## Description of the task
Counting only lines of the listing below that hold the word "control", give the total and nothing else.

───── Data in this exercise

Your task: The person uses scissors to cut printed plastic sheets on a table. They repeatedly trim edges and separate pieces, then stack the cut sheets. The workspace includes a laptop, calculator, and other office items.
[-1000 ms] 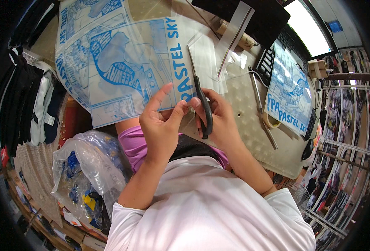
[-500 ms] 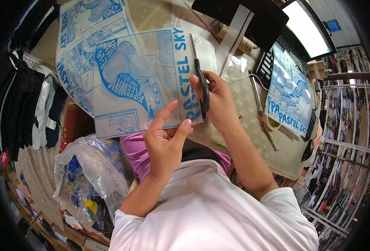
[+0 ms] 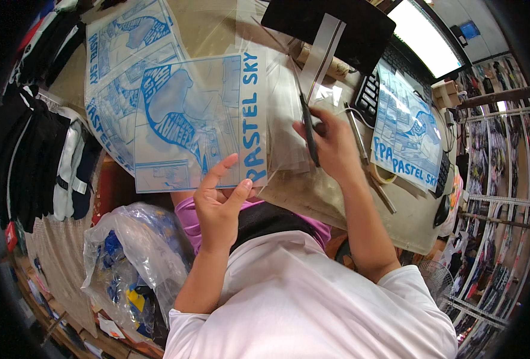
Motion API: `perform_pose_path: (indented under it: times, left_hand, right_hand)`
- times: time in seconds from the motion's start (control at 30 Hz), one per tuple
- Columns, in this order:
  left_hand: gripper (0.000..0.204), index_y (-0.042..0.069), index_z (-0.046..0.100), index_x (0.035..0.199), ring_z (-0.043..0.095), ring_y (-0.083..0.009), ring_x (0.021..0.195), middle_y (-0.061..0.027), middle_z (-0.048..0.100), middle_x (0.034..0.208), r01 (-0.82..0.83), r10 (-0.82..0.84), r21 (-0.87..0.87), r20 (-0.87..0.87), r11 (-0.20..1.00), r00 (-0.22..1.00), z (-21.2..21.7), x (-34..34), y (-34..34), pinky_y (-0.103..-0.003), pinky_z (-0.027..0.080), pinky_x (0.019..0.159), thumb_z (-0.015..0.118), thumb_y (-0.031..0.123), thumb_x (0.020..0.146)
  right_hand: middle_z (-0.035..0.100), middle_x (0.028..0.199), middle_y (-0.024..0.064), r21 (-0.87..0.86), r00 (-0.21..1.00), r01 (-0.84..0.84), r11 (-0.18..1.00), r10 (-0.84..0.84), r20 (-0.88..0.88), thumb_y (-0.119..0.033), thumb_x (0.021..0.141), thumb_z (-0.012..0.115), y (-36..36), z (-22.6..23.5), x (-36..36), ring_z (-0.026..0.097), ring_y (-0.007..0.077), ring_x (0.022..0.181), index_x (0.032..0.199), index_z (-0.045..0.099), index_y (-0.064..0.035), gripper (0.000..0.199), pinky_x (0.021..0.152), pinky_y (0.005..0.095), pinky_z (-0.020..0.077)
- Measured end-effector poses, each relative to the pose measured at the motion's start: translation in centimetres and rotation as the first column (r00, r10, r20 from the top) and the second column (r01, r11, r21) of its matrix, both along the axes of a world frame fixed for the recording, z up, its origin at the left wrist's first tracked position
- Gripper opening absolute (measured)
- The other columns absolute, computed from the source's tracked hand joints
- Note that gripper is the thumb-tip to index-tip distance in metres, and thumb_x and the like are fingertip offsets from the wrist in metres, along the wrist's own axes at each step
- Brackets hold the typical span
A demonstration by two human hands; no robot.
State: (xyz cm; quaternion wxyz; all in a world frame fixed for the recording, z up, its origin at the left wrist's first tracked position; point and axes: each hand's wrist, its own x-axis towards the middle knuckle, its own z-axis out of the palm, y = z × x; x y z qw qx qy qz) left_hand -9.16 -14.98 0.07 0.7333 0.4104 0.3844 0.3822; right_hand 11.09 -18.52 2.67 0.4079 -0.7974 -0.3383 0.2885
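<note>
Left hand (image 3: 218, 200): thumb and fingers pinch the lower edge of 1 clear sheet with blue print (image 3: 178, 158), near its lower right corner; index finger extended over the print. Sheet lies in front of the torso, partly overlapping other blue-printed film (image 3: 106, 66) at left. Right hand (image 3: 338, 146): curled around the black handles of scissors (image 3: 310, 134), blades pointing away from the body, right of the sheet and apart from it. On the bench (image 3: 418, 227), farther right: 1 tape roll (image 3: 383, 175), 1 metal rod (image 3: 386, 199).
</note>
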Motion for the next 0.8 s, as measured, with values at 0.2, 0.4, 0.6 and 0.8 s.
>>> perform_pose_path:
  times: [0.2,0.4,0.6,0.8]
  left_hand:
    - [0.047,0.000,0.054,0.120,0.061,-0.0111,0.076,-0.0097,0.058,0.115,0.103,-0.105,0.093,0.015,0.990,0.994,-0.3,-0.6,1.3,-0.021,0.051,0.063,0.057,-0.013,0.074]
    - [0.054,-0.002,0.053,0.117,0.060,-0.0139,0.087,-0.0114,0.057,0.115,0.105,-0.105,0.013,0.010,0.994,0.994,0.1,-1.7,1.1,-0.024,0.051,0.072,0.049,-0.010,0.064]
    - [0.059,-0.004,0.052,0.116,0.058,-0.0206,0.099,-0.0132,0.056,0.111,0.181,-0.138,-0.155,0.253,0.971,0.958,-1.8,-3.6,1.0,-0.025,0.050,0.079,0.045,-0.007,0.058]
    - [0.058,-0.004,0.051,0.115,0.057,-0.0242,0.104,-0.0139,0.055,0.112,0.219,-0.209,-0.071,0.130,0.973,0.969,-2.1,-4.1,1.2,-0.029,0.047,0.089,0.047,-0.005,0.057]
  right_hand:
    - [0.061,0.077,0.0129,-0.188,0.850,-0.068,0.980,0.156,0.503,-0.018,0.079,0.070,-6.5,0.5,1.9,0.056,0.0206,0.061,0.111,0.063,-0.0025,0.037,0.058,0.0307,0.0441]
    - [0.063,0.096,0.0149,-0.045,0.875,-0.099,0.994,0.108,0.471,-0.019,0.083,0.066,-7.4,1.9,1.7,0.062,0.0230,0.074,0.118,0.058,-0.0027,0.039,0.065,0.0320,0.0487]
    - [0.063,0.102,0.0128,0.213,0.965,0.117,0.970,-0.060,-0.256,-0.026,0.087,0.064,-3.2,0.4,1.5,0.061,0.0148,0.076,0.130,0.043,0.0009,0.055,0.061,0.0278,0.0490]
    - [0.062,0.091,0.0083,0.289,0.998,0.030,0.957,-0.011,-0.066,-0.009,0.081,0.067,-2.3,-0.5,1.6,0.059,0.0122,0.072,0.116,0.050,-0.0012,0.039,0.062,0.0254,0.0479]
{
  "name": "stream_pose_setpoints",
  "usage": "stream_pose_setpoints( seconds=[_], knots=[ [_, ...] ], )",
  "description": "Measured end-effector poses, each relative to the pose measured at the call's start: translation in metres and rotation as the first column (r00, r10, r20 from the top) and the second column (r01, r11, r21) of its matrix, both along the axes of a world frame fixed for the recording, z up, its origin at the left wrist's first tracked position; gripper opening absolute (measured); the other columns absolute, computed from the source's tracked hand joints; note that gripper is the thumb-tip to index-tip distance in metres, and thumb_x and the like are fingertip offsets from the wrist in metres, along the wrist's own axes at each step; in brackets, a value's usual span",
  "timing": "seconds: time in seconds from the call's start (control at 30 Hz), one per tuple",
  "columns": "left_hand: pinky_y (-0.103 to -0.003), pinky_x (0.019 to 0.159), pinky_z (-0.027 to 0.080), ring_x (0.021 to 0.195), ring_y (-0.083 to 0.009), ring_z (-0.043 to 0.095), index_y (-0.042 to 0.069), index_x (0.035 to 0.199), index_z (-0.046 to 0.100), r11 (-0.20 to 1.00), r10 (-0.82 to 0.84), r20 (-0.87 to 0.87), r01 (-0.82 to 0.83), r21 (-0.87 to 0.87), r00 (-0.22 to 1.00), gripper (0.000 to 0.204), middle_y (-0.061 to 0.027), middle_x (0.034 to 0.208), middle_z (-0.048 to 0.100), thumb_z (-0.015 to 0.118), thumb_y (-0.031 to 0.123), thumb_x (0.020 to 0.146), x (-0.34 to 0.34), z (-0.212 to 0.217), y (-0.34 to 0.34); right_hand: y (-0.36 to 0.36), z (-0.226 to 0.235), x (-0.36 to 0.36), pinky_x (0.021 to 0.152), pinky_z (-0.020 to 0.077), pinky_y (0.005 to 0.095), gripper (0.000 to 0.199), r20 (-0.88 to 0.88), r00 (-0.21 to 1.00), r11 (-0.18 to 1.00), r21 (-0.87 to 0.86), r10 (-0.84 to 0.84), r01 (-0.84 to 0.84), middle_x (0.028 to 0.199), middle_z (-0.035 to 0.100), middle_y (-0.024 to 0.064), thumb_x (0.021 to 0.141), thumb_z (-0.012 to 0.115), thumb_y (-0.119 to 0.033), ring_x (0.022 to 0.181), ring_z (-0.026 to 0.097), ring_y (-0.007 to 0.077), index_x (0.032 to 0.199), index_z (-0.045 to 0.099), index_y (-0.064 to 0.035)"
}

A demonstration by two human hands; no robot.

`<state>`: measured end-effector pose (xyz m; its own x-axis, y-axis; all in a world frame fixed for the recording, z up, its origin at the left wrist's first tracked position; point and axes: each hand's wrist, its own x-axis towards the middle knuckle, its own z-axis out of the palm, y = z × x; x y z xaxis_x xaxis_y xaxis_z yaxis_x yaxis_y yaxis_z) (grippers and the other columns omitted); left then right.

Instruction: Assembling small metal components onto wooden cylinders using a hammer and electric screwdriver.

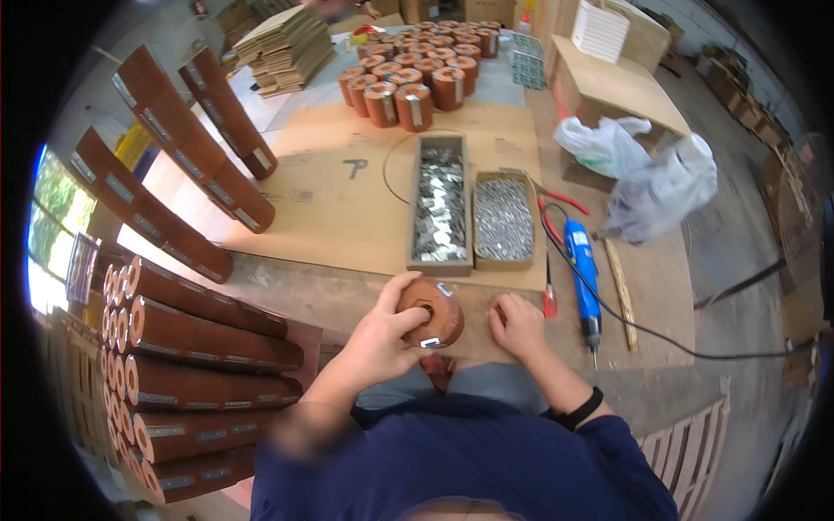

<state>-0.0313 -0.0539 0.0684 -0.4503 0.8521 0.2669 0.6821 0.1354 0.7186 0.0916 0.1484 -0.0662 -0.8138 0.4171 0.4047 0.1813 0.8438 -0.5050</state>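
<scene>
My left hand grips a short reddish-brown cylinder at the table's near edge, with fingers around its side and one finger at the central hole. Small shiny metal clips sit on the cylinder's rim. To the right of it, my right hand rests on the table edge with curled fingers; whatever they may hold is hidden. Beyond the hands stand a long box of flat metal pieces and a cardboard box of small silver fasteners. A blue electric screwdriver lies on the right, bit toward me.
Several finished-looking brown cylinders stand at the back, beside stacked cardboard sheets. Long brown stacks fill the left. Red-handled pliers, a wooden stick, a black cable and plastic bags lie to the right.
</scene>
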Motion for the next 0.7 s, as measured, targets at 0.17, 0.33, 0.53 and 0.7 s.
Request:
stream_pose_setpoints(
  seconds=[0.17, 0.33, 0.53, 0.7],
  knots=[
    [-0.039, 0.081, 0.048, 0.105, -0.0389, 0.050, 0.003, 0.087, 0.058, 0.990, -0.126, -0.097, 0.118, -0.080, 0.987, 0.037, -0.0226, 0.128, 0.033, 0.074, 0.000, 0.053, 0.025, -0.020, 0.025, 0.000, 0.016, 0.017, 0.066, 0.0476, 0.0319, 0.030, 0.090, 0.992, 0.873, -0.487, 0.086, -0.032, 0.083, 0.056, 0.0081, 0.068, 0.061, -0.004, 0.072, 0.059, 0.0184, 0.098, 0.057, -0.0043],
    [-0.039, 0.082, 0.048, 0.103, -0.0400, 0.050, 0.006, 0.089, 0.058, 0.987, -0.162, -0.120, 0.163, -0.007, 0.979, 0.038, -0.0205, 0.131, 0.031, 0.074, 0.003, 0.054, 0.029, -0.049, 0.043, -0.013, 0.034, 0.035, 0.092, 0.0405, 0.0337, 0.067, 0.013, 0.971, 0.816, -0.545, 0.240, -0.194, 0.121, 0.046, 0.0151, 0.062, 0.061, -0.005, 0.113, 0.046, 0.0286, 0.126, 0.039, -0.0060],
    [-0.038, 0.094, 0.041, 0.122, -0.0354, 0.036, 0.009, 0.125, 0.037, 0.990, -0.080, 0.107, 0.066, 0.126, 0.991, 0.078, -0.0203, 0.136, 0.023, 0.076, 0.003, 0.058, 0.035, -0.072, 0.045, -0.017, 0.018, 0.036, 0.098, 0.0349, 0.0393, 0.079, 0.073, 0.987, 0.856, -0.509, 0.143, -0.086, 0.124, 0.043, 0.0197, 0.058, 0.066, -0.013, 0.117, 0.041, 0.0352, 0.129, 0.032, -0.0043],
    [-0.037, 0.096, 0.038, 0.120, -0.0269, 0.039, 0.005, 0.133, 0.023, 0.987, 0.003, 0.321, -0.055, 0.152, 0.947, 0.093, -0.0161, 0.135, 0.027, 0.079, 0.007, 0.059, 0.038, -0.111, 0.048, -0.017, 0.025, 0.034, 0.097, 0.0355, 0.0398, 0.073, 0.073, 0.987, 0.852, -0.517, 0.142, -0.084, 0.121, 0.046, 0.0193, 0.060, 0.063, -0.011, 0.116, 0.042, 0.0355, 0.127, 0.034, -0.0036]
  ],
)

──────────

## Task output
2